The working out of this scheme of redemption in the realm of ethics is antinomian. Distinguishing between the unreal world, which men think real, and the spiritual world, which Christian Scientists regard as the only reality, has led to misrepresentations (Swihart, Since Mrs. Eddy, p. 77). Similarly, Mrs. Eddy told her confidential secretary, Adam Dickey, by use of ambiguous language, that she would not die.
The most conspicuous application of Christian Science salvation principles is to sickness. Perhaps the most succinct statement of Christian Science theory of sickness is this: “Man is never sick, for Mind is not sick and matter cannot be” (SH, p. 393). “Sin and disease.” Writes Gilmore, “are figments of the mortal or carnal mind, to be destroyed, healed, by knowing their unreality” (“CS,” p. 166). Since this mortal or carnal mind by its figments creates sickness “the less mind there is manifested in matter, the better. When the unthinking lobster loses its claw, it grows again. If the science of life were understood, it would be found that the senses of mind are never lost, and that matter has no sensation. Then the human limb (supposing it were lost through sickness, disease or accident) would be replaced as readily as the lobster’s claw – not with an artificial limb, but with a genuine one” (SH).
The diseases of animals are the products of mortal minds of men. Since all sickness everywhere comes from mind, all healing comes by dispelling its figments. Medicine is unnecessary to the true believer in Christian Science. “The teaching and faith of Christian Science basically reject medical treatment. To the extent that a man or woman relies on material methods of healing, he or she is not relying on Christian Science” (Channing, “What Is a Christian Scientist?” p. 58).
Doctrine of the Church
Christian Science regards itself as a denomination distinct from Protestant or Roman Catholic (Gilmore, “CS,” p. 157). As to organization, “the affairs of the Mother Church are administered by the Christian Science Board of Directors, which elects a representative, the first and second readers, a clerk, and a treasurer. The Board of Directors is a self-perpetuating body electing all officers of the church annually, with the exception of the readers, who are elected by the board for a term of three years” (Mead, Handbook of Denominations, p. 53).

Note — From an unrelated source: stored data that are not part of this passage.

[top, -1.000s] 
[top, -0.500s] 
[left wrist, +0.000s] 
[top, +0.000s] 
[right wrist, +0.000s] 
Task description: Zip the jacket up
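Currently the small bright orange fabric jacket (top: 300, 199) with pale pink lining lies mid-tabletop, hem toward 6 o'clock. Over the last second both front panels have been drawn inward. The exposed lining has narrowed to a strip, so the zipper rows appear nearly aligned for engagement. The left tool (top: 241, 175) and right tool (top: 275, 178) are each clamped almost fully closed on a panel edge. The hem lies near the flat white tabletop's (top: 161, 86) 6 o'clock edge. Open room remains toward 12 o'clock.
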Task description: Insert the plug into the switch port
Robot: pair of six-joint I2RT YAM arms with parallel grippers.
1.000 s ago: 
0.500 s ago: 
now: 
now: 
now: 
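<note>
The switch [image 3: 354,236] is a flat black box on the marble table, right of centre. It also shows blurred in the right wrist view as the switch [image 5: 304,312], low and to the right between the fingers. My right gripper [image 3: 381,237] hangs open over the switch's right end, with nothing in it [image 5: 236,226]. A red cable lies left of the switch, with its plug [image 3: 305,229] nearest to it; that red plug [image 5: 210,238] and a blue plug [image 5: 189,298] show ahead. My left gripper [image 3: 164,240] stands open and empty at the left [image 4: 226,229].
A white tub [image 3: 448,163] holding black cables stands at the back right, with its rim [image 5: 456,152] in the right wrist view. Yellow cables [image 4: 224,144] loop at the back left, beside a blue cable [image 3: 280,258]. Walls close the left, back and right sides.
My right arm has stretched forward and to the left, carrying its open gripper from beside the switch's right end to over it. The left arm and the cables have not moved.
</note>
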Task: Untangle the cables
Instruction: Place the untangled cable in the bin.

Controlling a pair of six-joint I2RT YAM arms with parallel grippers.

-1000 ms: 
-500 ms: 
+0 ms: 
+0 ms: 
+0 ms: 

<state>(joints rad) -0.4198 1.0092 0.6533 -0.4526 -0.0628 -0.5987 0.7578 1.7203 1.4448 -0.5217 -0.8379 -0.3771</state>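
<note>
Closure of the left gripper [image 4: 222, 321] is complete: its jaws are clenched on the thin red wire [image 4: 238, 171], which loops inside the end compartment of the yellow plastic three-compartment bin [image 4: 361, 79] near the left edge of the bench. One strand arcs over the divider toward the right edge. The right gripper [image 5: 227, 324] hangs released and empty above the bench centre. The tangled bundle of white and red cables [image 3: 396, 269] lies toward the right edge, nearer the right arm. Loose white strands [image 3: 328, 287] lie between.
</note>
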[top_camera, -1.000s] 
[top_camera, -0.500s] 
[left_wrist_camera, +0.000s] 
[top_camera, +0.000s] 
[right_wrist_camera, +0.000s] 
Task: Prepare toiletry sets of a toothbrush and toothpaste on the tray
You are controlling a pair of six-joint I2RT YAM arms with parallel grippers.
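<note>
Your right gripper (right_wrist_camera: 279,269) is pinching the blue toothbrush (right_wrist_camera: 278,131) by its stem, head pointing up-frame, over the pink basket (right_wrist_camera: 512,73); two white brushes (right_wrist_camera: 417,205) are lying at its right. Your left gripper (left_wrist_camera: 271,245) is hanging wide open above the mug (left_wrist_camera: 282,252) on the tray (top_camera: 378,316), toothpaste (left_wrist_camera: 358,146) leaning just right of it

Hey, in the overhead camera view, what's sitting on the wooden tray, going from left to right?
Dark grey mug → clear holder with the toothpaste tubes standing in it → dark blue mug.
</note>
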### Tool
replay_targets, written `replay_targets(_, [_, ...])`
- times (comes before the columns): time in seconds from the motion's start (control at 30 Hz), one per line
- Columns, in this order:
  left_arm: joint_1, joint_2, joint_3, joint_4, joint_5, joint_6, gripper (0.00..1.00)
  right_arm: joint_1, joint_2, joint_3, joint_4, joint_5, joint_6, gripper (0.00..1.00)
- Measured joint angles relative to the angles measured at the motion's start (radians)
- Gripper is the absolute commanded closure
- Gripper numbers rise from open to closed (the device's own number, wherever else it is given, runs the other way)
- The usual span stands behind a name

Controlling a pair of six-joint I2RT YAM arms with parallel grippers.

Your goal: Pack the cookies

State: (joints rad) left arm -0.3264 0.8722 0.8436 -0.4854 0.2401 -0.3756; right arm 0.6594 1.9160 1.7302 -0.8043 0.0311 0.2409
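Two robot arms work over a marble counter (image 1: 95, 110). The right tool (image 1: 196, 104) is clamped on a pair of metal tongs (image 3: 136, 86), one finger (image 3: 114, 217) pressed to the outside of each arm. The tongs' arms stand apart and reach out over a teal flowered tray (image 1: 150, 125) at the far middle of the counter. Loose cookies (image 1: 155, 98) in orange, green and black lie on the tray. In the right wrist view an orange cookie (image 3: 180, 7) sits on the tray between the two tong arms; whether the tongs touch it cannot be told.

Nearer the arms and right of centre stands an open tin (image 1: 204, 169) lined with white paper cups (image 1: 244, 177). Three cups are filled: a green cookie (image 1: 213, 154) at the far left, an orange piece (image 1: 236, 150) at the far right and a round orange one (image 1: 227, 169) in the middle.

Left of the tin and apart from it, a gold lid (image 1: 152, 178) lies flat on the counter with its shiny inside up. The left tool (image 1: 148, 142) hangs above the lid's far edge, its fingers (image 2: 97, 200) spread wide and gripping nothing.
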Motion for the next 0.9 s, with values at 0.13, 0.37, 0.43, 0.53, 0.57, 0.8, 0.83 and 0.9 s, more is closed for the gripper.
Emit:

Christian Science believes in baptism but Christian Scientists do not practice baptism in the material form; to them, baptism means purification from all material sense” (Channing, “WICS,” p. 57). The Lord’s Supper is observed according to the directions of Science and Health (pp. 32-35). The Lord’s Prayer is used with a Christian Science interpretation. Actually, prayer, in the ordinary sense of the word, seems to be precluded by the theology of Christian Science: “Shall we ask the divine Principle to do His own work? His work is done, and we have only to avail ourselves of God’s rule … to work out our own salvation” (SH, p. 3). Christian Science has a marriage ceremony, for “until it is learned that generation rests on no sexual basis, let marriage continue” (SH, p. 274). “Until time matures, human growth, marriages and progeny will continue unprohibited in Christian Science” (Misc. Wr.,p. 289).
Doctrine of the Future
“If the change called death destroyed the belief in belief in sin, sickness, and death, happiness would be won at the moment of dissolution, and be forever permanent; but this is not so … The sin and error which possess us at the instant of death do not cease at that moment, but endure until the death of these errors … Universal salvation rests on progression and probation, and is unattainable without them. Heaven is not a locality, but a divine state of Mind in which all the manifestations of Mind are harmonious and immortal … No final judgment awaits mortals, for the judgment-day of wisdom comes hourly and continually …” (SH, pp. 290 f.).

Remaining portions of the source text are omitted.